EcoSta 2022: Start Registration
View Submission - EcoSta2022
A0899
Title: Sure early selection by searching for the best subset Authors:  Shihao Wu - University of Michigan, Ann Arbor (United States) [presenting]
Ziwei Zhu - University of Michigan, Ann Arbor (China)
Abstract: In scientific discovery, it is often statistically intangible to identify all the important features with no false discovery, let alone the intimidating expense of experiments to test their significance. Such realistic limitation calls for a statistical guarantee for the early discovery of a model selector to navigate scientific adventure on the sea of big data. We focus on the early solution path of best subset selection (BSS), where the sparsity constraint is set to be lower than the true sparsity. Under a sparse high-dimensional linear model, we establish the sufficient and (near) necessary condition for BSS to achieve sure early selection, or equivalently, zero false discovery throughout its entire early path.

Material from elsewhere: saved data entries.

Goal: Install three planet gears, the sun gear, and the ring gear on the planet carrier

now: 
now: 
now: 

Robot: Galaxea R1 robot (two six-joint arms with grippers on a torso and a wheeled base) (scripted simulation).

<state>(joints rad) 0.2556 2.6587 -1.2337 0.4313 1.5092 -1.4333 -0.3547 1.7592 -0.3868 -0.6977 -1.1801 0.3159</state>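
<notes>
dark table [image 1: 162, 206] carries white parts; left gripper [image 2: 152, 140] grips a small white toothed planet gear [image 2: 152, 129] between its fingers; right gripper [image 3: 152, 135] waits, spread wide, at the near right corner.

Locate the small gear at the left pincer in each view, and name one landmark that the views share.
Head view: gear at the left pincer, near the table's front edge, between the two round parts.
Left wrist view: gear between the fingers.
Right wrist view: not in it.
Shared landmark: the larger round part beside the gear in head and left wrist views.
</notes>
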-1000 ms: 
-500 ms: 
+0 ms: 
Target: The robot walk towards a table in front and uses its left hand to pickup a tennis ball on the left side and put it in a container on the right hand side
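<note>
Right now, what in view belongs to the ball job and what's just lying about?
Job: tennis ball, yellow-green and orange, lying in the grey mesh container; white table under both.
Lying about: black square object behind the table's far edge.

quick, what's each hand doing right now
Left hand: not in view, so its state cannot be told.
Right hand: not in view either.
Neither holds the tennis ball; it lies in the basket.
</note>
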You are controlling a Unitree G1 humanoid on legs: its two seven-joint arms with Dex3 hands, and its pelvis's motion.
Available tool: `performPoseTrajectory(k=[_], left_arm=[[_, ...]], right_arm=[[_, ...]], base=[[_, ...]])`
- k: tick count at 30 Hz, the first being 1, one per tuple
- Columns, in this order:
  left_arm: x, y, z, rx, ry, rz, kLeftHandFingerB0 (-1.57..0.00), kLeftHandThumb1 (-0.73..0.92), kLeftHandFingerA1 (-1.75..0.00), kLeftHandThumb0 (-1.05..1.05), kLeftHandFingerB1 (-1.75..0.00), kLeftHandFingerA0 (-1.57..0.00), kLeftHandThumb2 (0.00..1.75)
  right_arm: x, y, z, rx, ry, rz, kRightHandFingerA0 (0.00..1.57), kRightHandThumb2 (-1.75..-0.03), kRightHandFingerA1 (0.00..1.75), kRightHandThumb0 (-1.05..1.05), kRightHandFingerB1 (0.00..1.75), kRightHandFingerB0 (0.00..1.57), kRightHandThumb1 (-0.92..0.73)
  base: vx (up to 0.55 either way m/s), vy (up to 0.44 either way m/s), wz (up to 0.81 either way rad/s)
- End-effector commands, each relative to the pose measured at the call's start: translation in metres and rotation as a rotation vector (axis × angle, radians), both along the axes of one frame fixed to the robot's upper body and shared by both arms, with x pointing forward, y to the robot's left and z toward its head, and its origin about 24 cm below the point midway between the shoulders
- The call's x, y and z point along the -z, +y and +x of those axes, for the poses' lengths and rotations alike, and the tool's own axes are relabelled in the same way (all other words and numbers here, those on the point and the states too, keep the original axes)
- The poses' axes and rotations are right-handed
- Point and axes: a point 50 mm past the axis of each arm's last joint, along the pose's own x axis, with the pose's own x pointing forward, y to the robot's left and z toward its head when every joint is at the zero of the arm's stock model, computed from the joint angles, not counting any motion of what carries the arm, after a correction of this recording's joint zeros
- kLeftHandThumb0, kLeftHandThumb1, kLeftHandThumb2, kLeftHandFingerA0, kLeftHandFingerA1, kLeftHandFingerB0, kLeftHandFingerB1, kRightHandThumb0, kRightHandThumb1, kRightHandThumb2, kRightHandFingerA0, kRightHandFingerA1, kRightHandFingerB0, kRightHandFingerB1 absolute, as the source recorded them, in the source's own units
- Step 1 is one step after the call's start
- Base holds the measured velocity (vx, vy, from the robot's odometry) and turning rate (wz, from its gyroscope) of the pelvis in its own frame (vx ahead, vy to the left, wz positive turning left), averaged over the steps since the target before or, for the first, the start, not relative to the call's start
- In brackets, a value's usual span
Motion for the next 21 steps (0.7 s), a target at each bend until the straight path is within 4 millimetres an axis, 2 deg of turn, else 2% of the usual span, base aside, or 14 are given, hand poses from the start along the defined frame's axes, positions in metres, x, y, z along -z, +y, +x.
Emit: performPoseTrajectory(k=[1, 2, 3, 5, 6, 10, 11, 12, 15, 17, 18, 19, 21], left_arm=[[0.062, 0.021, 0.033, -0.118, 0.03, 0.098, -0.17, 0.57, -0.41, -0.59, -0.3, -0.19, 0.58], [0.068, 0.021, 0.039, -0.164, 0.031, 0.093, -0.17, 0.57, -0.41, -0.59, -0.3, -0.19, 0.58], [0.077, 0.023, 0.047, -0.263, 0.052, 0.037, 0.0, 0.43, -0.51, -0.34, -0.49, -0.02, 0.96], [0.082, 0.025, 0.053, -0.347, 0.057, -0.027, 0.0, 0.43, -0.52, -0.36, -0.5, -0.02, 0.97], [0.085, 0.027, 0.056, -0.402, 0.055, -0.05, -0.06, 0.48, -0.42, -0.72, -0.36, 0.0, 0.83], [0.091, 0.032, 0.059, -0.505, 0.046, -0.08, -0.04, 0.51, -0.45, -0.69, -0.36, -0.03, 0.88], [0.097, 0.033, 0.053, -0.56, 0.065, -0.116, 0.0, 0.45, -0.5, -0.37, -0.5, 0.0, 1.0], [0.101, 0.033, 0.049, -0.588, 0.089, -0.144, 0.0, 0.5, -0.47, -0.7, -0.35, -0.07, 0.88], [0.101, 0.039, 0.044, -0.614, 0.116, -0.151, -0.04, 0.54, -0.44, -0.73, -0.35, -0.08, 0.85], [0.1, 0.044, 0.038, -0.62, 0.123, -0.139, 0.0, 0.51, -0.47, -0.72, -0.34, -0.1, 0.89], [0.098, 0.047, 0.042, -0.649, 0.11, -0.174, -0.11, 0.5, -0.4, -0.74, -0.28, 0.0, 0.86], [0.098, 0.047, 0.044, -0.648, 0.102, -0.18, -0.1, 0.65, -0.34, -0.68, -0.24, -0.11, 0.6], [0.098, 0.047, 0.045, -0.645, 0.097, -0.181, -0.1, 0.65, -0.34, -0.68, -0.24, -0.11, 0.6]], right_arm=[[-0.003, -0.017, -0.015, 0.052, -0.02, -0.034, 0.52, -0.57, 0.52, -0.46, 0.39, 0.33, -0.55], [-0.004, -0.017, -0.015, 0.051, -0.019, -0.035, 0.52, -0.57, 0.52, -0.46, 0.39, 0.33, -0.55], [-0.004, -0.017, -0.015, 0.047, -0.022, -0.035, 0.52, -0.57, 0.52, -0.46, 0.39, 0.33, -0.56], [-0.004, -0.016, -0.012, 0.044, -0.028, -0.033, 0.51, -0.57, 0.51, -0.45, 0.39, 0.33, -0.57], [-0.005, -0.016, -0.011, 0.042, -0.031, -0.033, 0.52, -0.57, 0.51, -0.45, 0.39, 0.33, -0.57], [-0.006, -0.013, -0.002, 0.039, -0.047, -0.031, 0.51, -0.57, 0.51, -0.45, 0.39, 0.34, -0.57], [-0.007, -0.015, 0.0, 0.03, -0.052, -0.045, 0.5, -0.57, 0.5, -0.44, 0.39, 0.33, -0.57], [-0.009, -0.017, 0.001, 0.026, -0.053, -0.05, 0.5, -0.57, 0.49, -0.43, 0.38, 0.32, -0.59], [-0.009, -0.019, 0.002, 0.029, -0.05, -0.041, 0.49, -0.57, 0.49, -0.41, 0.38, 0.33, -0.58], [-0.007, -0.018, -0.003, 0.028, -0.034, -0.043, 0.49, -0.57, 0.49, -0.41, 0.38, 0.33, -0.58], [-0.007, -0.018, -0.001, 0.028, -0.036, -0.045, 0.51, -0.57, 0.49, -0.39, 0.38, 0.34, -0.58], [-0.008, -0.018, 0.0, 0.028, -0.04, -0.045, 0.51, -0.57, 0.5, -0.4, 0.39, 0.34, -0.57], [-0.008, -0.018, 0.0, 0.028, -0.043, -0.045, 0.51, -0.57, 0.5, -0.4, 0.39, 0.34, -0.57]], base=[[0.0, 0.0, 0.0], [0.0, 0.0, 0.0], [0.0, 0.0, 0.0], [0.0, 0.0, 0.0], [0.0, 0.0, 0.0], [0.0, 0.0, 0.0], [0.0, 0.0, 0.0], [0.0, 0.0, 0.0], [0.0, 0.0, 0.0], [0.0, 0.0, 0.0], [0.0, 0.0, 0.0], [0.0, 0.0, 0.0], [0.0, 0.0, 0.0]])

Essentially, this condition boils down to a lower bound of the minimum projected signal margin that characterizes the fundamental gap in signal capturing between sure selection models and those with spurious discovery. Defined through projection operators, this margin is independent of the restricted eigenvalues of the design, suggesting the robustness of BSS against collinearity. On the computational aspect, we introduce a screen-then-select (STS) strategy to search for the best subset. Theoretical guarantee for sure early selection using the STS strategy is established. Numerical experiments show that the early solution paths of STS exhibit a much lower false discovery rate than competing approaches.